Author Mr. K, a well‑known technology leader from a major e‑commerce company, shares a satirical yet cautionary piece on constructing a technology team that will ultimately sabotage a small‑to‑mid‑size company.
He first defines the target as a small or medium‑sized enterprise, noting that larger firms have the resources to absorb mistakes, whereas smaller companies cannot afford reckless experimentation.
1. Poach talent from big companies (BAT) – Hiring expensive engineers from large firms often demotivates existing staff and creates resentment, leading to a dysfunctional team.
2. Adopt agile development blindly – Agile requires mature Scrum Masters and skilled developers; without them, it becomes chaotic and counter‑productive.
3. Enforce unrealistic role ratios – Insisting on a 1:5:1 product‑developer‑tester split forces developers to be full‑stack, overburdening a lean team.

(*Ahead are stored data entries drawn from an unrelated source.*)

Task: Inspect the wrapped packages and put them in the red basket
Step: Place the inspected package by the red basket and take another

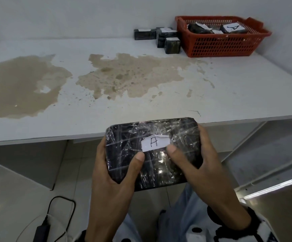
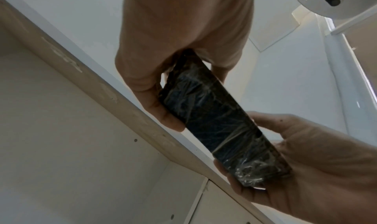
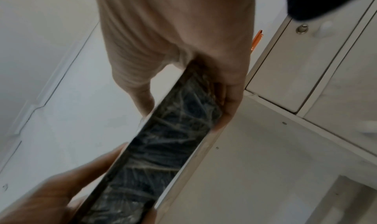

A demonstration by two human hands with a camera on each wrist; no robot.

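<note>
A flat black package (image 1: 153,151) wrapped in clear film, with a white label marked "A", is held in front of the table's near edge. My left hand (image 1: 115,165) grips its left end, thumb on top. My right hand (image 1: 194,154) grips its right end, thumb by the label. The wrist views show the package's thin edge (image 2: 220,122) (image 3: 163,147) between both hands. The red basket (image 1: 220,44) stands at the table's far right with several wrapped packages (image 1: 201,28) inside. More dark packages (image 1: 161,38) sit left of it on the table.
The white table (image 1: 229,95) has large brown stains (image 1: 124,75) across its middle and left. A wall runs behind it. On the floor at lower left lie a black cable and adapter (image 1: 42,229). A metal surface (image 1: 281,198) is at lower right.
</note>
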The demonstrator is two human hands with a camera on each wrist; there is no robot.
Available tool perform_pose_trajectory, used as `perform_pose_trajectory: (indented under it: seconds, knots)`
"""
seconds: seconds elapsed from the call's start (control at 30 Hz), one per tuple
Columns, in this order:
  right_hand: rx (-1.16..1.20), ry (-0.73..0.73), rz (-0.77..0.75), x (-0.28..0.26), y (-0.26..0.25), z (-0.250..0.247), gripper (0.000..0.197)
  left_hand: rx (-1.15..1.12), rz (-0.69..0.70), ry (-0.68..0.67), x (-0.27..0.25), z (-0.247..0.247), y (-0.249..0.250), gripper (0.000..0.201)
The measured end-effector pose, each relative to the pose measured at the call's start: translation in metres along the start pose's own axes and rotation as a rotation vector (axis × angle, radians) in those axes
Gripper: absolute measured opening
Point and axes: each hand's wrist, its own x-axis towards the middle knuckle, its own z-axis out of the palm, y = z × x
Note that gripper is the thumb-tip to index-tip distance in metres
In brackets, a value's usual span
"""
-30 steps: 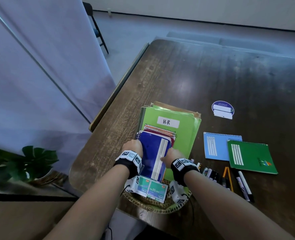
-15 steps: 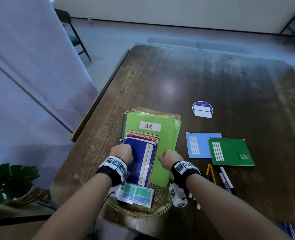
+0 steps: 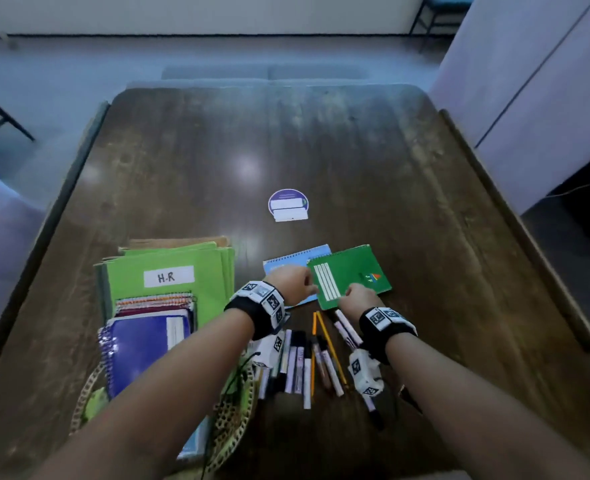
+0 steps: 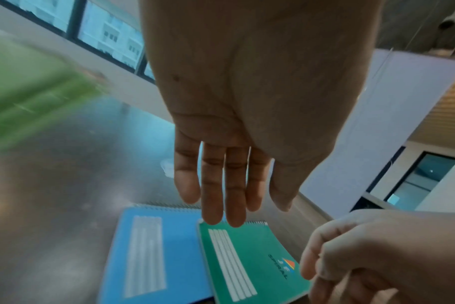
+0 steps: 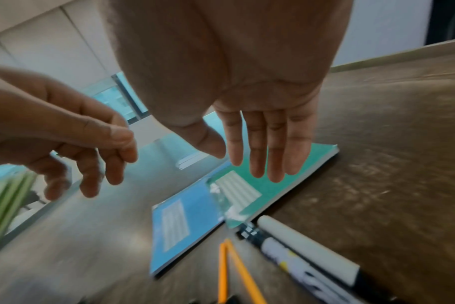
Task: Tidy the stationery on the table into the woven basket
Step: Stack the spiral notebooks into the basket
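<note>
The woven basket (image 3: 239, 415) sits at the table's near left edge, with a stack across it: a purple spiral notebook (image 3: 141, 348), other spiral pads and green folders (image 3: 182, 263) labelled H-R. To its right lie a small blue notebook (image 3: 298, 258) (image 4: 148, 257) (image 5: 182, 222) and a green notebook (image 3: 354, 271) (image 4: 247, 259) (image 5: 286, 185) overlapping it. My left hand (image 3: 293, 282) (image 4: 247, 209) hovers with straight fingers over the two notebooks. My right hand (image 3: 359, 299) (image 5: 242, 160) is held flat over the green notebook's near edge. Neither hand holds anything.
Several pens and markers (image 3: 300, 365) and two yellow pencils (image 3: 324, 337) (image 5: 229, 267) lie just in front of the notebooks, under my wrists. A round purple card (image 3: 288, 204) lies mid-table. The far half of the dark wooden table (image 3: 321, 140) is bare.
Both hands have left the purple notebook on the basket stack and moved right to the small blue and green notebooks. The head view has swung right.
</note>
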Motion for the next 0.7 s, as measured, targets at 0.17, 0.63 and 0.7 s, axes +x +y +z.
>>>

4. Overemphasize technical management – Expecting a small leader to manage technical details while also handling management duties is unrealistic; effective management should focus on organization, weekly meetings, warnings, and incentives.

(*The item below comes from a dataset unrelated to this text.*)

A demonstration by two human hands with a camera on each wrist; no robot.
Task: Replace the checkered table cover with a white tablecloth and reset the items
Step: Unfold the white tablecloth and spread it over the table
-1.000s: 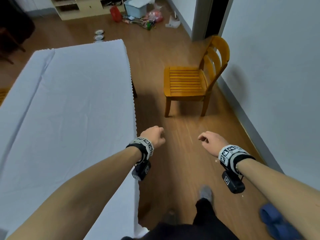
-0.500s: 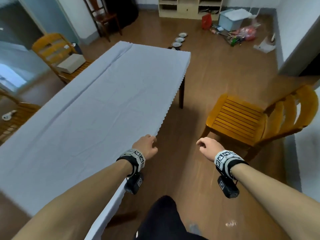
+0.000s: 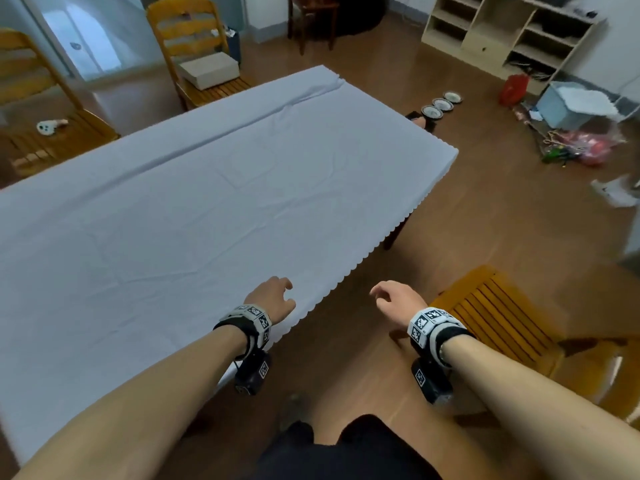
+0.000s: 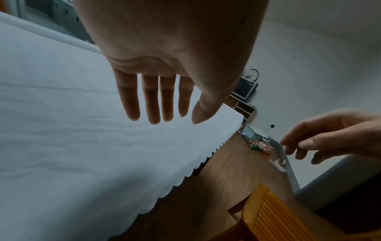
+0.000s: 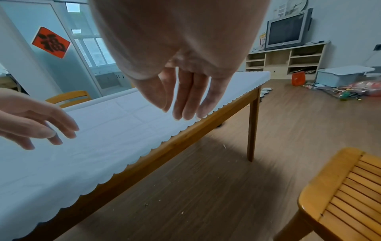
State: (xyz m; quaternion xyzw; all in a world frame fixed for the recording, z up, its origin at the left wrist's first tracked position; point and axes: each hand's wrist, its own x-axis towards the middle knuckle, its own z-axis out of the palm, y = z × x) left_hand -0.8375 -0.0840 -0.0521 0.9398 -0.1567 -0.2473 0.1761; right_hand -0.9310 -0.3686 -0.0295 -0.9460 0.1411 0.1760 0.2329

5. Promote a false startup culture – Unless every engineer is a co‑founder, pushing a “founder‑like” culture creates a profit‑vs‑ideology clash.
6. Use code‑line count for performance evaluation – Measuring output by lines of code demotivates engineers and leads to meaningless metrics.
7. Build a middle‑platform (micro‑services) prematurely – Small businesses should keep architecture simple; over‑engineering with middle‑platforms wastes resources.
The article concludes with a warning: technical leaders in small companies should avoid these pitfalls, focus on realistic processes, and remember that profit‑driven discussions are more valuable than empty idealism.